During the past decade, some of the most successful RIAs, independent broker-dealers and wealthtech firms serving the independent space have grown in size at exponential rates. Their success is in no small part due to the backing of leading private equity firms and other capital growth partners, the movers and shakers in the industry that purchase minority and majority stakes in promising businesses.
As ECHELON Partners recently noted in its third quarter RIA M&A Deal Report, strategic acquirers such as private equity-backed RIAs announced 85.1% of third quarter deals and financial acquirers such as private equity firms announced 14.9% of deals. While these investors often have portfolio holdings in other sectors as well, they are highly influential in wealth management, where many of their most meaningful and high profile deals have occurred.
That is why Wealth Solutions Report has decided to honor clear standouts in this field. Please join us in congratulating the inaugural winners of the Cap 5: Top Private Equity And Capital Growth Partners, listed below in alphabetical order.
Emigrant Partners

Emigrant Partners (EP) specializes in providing capital and advice for the wealth and asset management businesses into which it makes long-term, minority, non-voting investments. It seeks to tailor flexible solutions for each partner firm while enabling them to maintain control of their respective strategies, investment decisions and daily operations. Transaction types at EP include founder liquidity, internal succession, growth capital, M&A finance as well as financing for advisor and advisory team recruitment and retention. EP has invested more than $530 million of long-duration capital in 30 companies over its 17-year history.

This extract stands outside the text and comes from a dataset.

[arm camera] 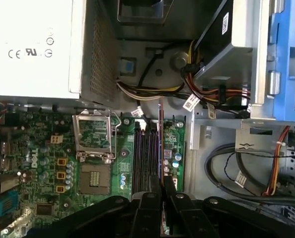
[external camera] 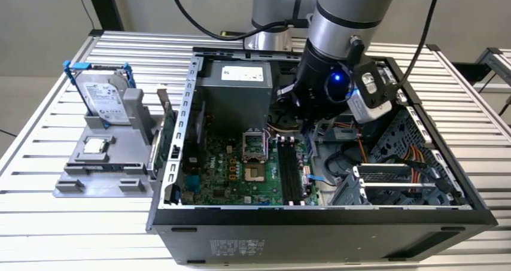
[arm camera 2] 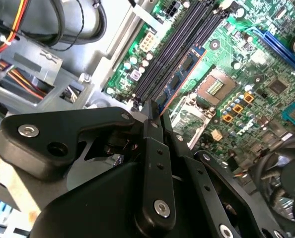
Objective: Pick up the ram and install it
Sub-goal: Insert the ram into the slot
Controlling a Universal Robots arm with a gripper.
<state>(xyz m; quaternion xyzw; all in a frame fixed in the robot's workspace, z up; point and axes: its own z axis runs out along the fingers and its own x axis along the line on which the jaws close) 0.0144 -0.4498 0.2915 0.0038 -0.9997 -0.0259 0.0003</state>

The firm’s 19 partner firms collectively oversee more than $100 billion in assets under management and advisement. Investments at EP include Beachwood, Ohio-based Stratos Wealth Partners, which has made several advisor recruitments nationwide this year; Hunt Valley, Maryland-based Verdence Capital Advisors, which in April expanded its outsourced CIO offering; Woodland Hills, California-based SteelPeak Wealth, which conducted an acquisition in January; and Palm Beach Gardens, Florida-based Dakota Wealth Management, in which EP completed a second-round investment in May.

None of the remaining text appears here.